Medicine's Rude Awakening to the Commercial World
The Lancet, Editorial:Volume 355, Number 9207
March 11, 2000
Today's universities are increasingly encouraging their scientists and
doctors to be entrepreneurial and to commercialise their intellectual
property. However, the collaboration between industry and academia
or the combining of private and public interests can easily end in
tears.
In a lengthy, and costly, legal battle with Nottingham University, UK,
Simon Fishel, the former scientific director of the Nottingham University
Research Unit in Reproductive Medicine, was found "in breach
of contract" for not seeking official consent for private work
in fertility institutes abroad (see Lancet 2000; 355: 817 [PubMed]
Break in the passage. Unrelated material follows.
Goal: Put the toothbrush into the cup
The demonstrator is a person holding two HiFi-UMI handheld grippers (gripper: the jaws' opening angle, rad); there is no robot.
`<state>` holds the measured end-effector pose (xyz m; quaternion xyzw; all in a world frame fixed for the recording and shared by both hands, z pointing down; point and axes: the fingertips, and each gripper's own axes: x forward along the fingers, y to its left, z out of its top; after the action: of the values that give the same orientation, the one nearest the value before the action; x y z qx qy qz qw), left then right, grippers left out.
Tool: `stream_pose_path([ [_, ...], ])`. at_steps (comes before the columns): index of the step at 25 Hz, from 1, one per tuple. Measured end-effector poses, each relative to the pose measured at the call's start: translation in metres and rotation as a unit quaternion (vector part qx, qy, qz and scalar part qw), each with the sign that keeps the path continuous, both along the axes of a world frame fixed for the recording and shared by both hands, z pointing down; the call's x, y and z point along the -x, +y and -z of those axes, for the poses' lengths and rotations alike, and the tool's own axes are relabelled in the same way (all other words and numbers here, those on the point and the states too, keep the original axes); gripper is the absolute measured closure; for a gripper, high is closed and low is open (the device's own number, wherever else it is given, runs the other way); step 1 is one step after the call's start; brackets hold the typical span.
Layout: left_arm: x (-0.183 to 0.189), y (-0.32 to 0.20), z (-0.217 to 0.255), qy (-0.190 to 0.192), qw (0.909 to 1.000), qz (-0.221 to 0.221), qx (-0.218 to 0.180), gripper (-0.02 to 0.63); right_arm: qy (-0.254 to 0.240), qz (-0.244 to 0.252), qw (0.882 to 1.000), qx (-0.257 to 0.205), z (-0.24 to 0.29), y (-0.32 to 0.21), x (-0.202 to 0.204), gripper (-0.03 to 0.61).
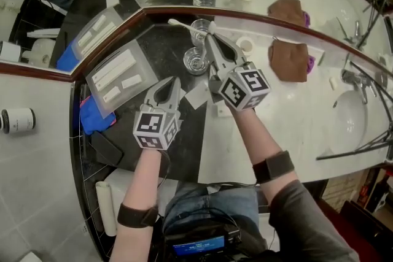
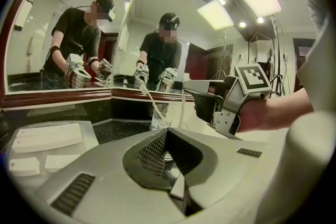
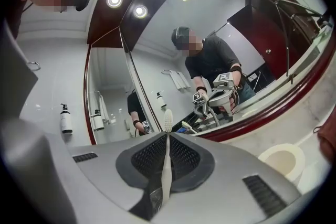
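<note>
My right gripper [image 1: 210,40] is shut on a white toothbrush [image 1: 184,24], and the brush head sticks out to the left past its tips. In the right gripper view the toothbrush [image 3: 167,155] runs straight up between the pads, bristle end far from me. A clear glass cup [image 1: 196,61] stands on the dark counter just below and left of those tips, close to the mirror. The cup [image 2: 159,122] also shows in the left gripper view, ahead of the jaws. My left gripper [image 1: 169,84] is shut with nothing in it, low over the dark counter, nearer me than the cup.
A clear tray of white sachets [image 1: 116,77] and a blue cloth [image 1: 95,116] lie left of the left gripper. A white ring [image 1: 245,44], a brown cloth [image 1: 288,58], and the sink [image 1: 350,116] with its tap [image 1: 362,80] lie to the right. The mirror frame [image 1: 258,16] curves close behind the cup.
</note>
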<state>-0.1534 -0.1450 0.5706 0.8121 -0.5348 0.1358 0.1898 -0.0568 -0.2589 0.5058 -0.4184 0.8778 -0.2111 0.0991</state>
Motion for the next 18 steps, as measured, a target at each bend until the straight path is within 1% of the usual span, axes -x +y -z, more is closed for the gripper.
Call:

). Under the university's rules, members of non-clinical academic
staff may devote up to 20% of their time to outside paid activities,
providing their academic and other duties are fulfilled. But they
need to apply to the university for permission. Mr Justice Elias
ruled that although the university can, in principle, seek to recover
damages arising out of this breach, in fact no financial losses occurred
and Fishel did not have to pay back any profits from his own work.
Details of his activities abroad were discovered by the university,
although long known by staff and colleagues, when a computer was
handed back after his resignation in 1997 and deleted data were recovered
from the hard drive. Why were proceedings only started after his
departure to set up a rival institute?
In a similar 'accidental' discovery, Roy Anderson, a professor of zoology
at Oxford University and the director of the Wellcome Trust Centre
for the Epidemiology of Infectious Disease, now faces an inquiry
into his activities as director and a 30% shareholder of the biomedical
consultancy company International Biomedical and Health Sciences
Consortium. Anderson had been suspended in January after formal complaints
concerning his alleged comments about a newly appointed member of
staff. The ensuing investigations focused attention on his business
links and Oxford University and the Wellcome Trust are now seeking
to establish whether Wellcome-funded facilities have been used improperly.
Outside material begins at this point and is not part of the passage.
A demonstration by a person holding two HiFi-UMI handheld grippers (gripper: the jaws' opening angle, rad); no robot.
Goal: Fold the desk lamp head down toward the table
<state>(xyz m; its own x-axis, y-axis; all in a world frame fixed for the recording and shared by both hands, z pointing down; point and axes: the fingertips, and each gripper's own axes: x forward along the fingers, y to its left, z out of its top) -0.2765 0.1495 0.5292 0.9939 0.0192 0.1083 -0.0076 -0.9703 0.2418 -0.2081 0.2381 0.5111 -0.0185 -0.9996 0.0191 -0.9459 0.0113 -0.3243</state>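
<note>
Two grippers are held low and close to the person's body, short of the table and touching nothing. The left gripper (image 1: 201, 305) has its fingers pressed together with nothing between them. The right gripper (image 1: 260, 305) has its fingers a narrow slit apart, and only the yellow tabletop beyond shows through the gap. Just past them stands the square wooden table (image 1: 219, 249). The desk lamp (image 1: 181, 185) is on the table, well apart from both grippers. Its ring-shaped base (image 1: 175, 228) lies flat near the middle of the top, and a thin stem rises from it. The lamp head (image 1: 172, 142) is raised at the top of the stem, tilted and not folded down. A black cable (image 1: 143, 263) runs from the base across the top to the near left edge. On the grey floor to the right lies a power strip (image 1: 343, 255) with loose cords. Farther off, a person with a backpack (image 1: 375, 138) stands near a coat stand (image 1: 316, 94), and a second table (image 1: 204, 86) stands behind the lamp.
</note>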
Although the Wellcome guidelines state that 'Trust-funded researchers
may not consult for a commercial organisation in which they hold
a significant equity interest unless the consultancy relates to an
area and field outside the research funded by the Trust', we suspect
that in many cases there is room for differing interpretations. Loose
guidelines are only of advantage to researchers provided a mutual
understanding prevails. Once the goodwill arrangements turn sour,
legal and other disputes become inevitable. Universities, funding
bodies, and scientists would be better served by drawing up carefully
thought-out agreements before any collaborative efforts with industry
or the private sector begin.
When scientists start their own companies, independent of a public institution,
commercial interests may dominate. The moderating influence of regulatory
bodies then becomes critical. Last week the US Food and Drug Administration
halted human gene-therapy experiments conducted by Jeffrey Isner,
chief of cardiovascular research at the St Elizabeth's Medical Center
in Boston and founder of Vascular Genetics Inc, a spin-off company
of Human Genome Sciences (see page 908 ). Vascular Genetics was established
in 1997 to commercialise the development of gene-therapy products
such as vascular endothelial growth factor-2 (VEGF-2). William Haseltine,
chairman and chief executive of Human Genome Sciences, the company
which owns the patent rights on VEGF-2, said that he did not foresee
major problems from the delay. Human Genome Sciences itself caused
an outcry when it won the US patent on the human gene coding for
CCR5, a cell-surface receptor used by HIV to gain entry into a cell,
one of 117 US patents issued to the company so far. The application
was filed in 1995, before the connection to HIV was known.
This is a new world for biomedical scientists. Some dislike it; others
enter reluctantly while some do so with enthusiasm. All are on a
learning curve, as are their employers and funders. Regulatory authorities
and public institutions need to set appropriate ground rules--and
need to ensure they are followed--to minimise the potential for harm
to patients and the scientific community alike.